With his sonorous voice and trademark horseshoe mustache, Sam Elliott has long been an icon of masculinity, a world-weary figure whose knowing smirk betrays a sly self-awareness beneath his rugged exterior. While he’s often been restricted to splashy but small supporting roles, The Hero casts him in the lead as Lee Hayden, a lonely old actor facing his own mortality after he’s diagnosed with pancreatic cancer. Peppered with references to Elliott’s own life and career (it opens on Lee recording a slogan for barbeque sauce in a playful nod to Elliott’s voiceover work for Coors, Ram trucks, and beef), the film has been designed not just as a vehicle for its venerable star, but as a comment on his long and not always auspicious career.
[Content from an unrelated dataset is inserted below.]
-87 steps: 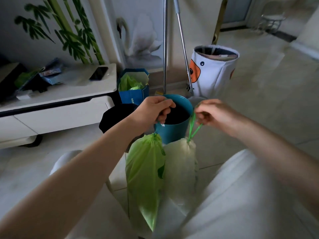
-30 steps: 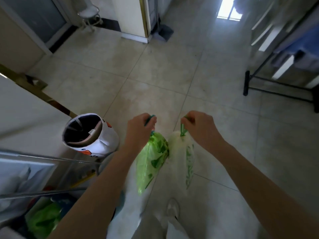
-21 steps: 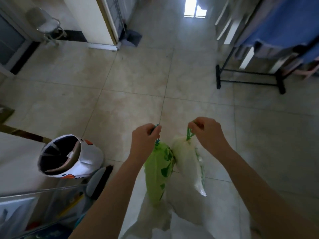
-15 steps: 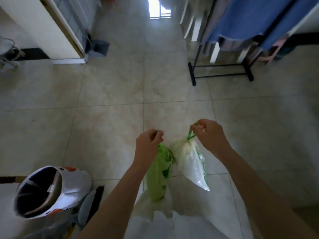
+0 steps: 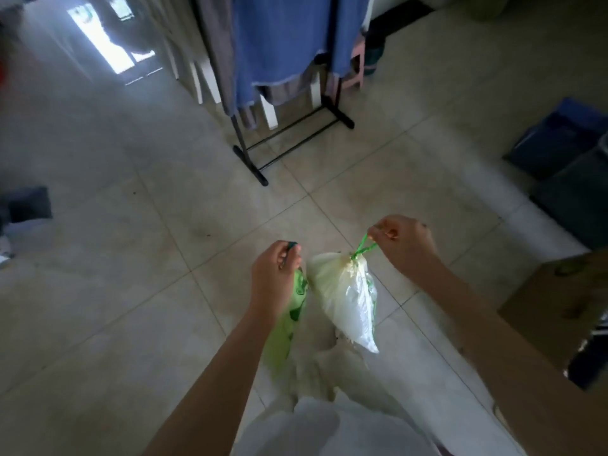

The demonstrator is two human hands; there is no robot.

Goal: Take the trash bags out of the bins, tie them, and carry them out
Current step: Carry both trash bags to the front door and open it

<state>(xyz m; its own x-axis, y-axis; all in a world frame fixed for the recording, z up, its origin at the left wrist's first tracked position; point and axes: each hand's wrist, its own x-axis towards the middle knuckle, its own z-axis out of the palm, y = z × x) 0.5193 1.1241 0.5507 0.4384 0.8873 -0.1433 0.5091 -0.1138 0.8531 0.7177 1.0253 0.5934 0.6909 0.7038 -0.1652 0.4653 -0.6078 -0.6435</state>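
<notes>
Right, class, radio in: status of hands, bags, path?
Left hand grips green bag. Right hand pinches white bag drawstring. Clothes rack ahead.

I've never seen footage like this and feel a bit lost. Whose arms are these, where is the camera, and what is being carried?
There is no machine here: a person wears a camera on the head, looking down at their own arms. The left hand grips the top of a green trash bag. The right hand pinches the green drawstring of a white trash bag. Both bags hang above the tiled floor. Ahead stands a clothes rack hung with blue fabric.
</notes>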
Lee at one point remarks that he’s done only one film he’s really proud of, a western (also called The Hero) that he made 40 years ago. By building a film entirely around Elliott’s grizzled persona, director Brett Haley attempts to do the same for the actor at the opposite end of his career: to provide a lasting showcase of the full range of his acting abilities. On that score, The Hero is a success, trading on Elliott’s grizzled cowboy persona while allowing him to hit subtler notes of self-doubt and melancholy—and even just plain goofiness in scenes of Lee and his buddy Jeremy (Nick Offerman) sit around smoking weed, eating Chinese, and watching Buster Keaton movies. A scene in which Lee runs lines for a key role in a young-adult sci-fi movie rivals Naomi Watts’s audition scene in Mulholland Drive for show-stopping actorly virtuosity.
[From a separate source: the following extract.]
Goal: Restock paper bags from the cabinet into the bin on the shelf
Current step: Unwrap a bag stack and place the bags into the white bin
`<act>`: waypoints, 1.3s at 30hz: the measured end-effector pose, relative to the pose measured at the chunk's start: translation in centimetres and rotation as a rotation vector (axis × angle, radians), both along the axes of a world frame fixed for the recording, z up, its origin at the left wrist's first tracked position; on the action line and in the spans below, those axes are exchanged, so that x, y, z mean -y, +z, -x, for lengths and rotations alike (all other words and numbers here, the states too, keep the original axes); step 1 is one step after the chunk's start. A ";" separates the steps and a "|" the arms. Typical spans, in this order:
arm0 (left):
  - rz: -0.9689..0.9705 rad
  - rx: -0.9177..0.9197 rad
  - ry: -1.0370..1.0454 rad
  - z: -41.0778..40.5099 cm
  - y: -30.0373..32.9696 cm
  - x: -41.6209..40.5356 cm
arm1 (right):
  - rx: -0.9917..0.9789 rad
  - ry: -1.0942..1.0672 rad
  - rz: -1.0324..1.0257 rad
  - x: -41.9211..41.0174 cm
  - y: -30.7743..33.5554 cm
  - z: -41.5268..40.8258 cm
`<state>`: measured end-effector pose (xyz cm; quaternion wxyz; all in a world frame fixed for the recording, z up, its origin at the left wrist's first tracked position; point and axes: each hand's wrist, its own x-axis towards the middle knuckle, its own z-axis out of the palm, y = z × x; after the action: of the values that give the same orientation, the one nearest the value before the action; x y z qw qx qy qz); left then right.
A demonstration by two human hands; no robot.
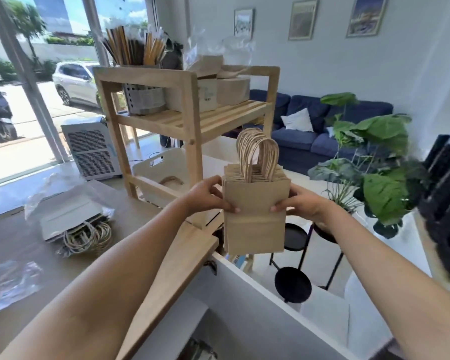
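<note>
1. A thick stack of flat brown paper bags with twisted paper handles (255, 211) stands upright in the air, handles on top, beyond the counter's far edge.
2. The left hand (208, 194) clamps the stack's left edge, thumb on the front face.
3. The right hand (303, 203) clamps the right edge likewise.
4. The white plastic bin with cut-out handles (164, 165) sits on the lower level of the pale wooden shelf (192, 120), left of the stack.

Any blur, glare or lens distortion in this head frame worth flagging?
Head view: strong daylight from the window at left; wide-angle bending of the shelf posts; the dark object at right is smeared; the stack of paper bags between both hands stays fairly sharp.
</note>
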<state>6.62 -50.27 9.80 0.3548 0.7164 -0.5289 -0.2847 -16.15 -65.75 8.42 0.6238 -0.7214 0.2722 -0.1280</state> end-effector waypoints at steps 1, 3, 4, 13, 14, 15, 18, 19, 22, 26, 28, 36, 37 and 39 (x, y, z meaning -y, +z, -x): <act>-0.011 -0.032 -0.007 0.2 -0.2 1.0 | 0.002 -0.013 -0.007 0.8 0.0 0.3; -0.038 -0.108 -0.004 0.4 -0.5 3.0 | 0.009 -0.035 -0.030 2.7 -0.1 0.5; -0.055 -0.150 0.010 0.4 -0.6 4.2 | 0.015 -0.047 -0.047 3.7 0.0 0.5; -0.183 -0.459 0.092 -0.6 -1.5 15.9 | -0.043 -0.128 -0.199 15.6 -0.6 -2.3; -0.205 -0.483 0.097 -0.8 -1.5 17.5 | -0.067 -0.145 -0.224 17.2 -0.6 -2.7; -0.230 -0.504 0.101 -1.0 -1.5 18.6 | -0.085 -0.163 -0.249 18.4 -0.7 -3.2; -0.276 -0.560 0.118 -1.5 -1.4 22.0 | -0.100 -0.200 -0.308 22.1 -0.7 -4.7; -0.282 -0.578 0.133 -1.8 -1.4 22.9 | -0.098 -0.203 -0.330 22.9 -0.3 -5.3; -0.276 -0.632 0.200 -2.9 -1.2 24.9 | -0.095 -0.200 -0.385 24.4 0.8 -7.2; -0.287 -0.651 0.267 -4.7 -1.0 26.5 | -0.144 -0.193 -0.396 27.0 0.7 -9.3; -0.320 -0.632 0.273 -5.7 -0.8 27.0 | -0.171 -0.188 -0.417 27.8 0.3 -10.2; -0.390 -0.549 0.287 -8.6 -0.4 29.0 | -0.192 -0.204 -0.500 27.7 -0.7 -13.0; -0.387 -0.536 0.290 -8.8 -0.2 29.3 | -0.192 -0.211 -0.502 27.9 -0.6 -13.3; -0.369 -0.519 0.306 -9.1 -0.1 29.9 | -0.193 -0.231 -0.509 28.1 -0.5 -13.9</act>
<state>15.75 -80.14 9.66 0.3803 0.7432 -0.2474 -0.4917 -2.29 -93.85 7.94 0.7371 -0.5149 0.4340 -0.0566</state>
Unfortunately, Elliott’s calmly affecting performance is overwhelmed by a doggedly conventional screenplay that often plays like end-of-life wish-fulfillment fantasy. The film not only allows Lee the chance to make amends with his estranged daughter, Lucy (Krysten Ritter), and ex-wife, Valarie (Elliott’s real-life spouse Katharine Ross), it also pairs him with a much younger love interest, Charlotte (Laura Prepon), who serves as a kind of surrogate daughter and wife rolled into one. An Edna St. Vincent Millay-quoting stand-up comedian with a thing for older guys, Charlotte is a too-cute contrivance who exists only to serve Lee’s needs. Languorous dream sequences of Lee on the set of a western and Zen-like pillow shots of L.A. traffic and crashing waves suggest a more mysterious and contemplative film struggling to break through the script’s run-of-the-mill plot complications and soppy emotional resolutions. Rather than truly probing the film’s potentially resonant themes of fame and mortality, Daley drowns them in canned sentimentality.